Zwischen 19:30 Uhr und 21:30 Uhr könnte die europäische Solarstromproduktion um fast 9.700 Megawatt sinken. In Frankreich würde der Rückgang bei klarem Himmel etwa 1.800 Megawatt betragen, was fast 3 % der nationalen Stromerzeugung entspräche. Deutschland und Spanien werden voraussichtlich deutlich stärker betroffen sein, mit Rückgängen von 3.300 bzw. 3.000 Megawatt.
Für Verbraucher besteht kein Risiko von Stromausfällen.
RTE versichert, dass diese Schwankung keine Auswirkungen auf die Stromversorgung der französischen Bevölkerung haben wird. Die verfügbare Produktion wird ausreichend sein, und die Sonnenfinsternis wird nach den Spitzenzeiten der Solarstromerzeugung stattfinden. Die europäischen Netzbetreiber werden ihre Maßnahmen dennoch koordinieren, um ein Gleichgewicht zwischen Angebot und Verbrauch zu gewährleisten.

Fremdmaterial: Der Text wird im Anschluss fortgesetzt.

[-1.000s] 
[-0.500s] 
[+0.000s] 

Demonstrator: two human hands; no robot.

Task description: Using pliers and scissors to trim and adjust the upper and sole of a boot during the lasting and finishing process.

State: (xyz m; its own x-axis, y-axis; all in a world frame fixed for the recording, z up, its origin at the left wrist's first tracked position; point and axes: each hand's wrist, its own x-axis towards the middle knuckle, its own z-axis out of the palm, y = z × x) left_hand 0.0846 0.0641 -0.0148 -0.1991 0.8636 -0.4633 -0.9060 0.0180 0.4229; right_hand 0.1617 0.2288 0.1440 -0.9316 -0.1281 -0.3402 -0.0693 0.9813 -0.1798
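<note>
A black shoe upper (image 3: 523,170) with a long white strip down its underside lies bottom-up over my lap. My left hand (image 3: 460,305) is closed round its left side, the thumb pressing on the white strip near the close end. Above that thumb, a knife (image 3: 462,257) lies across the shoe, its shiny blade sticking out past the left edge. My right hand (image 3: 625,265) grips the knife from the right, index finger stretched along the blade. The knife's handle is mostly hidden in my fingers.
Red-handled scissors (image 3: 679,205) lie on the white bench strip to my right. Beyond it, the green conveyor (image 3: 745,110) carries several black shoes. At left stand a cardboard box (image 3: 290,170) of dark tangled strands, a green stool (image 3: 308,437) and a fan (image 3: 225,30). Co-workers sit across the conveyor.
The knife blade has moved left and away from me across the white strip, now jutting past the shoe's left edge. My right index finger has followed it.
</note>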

Der zunehmende Ausbau der Photovoltaik erfordert, dass Stromnetze diese astronomischen Phänomene vorhersehen. Frankreich verfügt derzeit über eine Solarkapazität von über 30 Gigawatt, verglichen mit einer weltweiten Kapazität von etwa einem Gigawatt während der Sonnenfinsternis 1999. Auch eine frühere partielle Sonnenfinsternis im März 2015 konnte dank gemeinsamer Vorbereitungen europäischer Netzbetreiber problemlos bewältigt werden.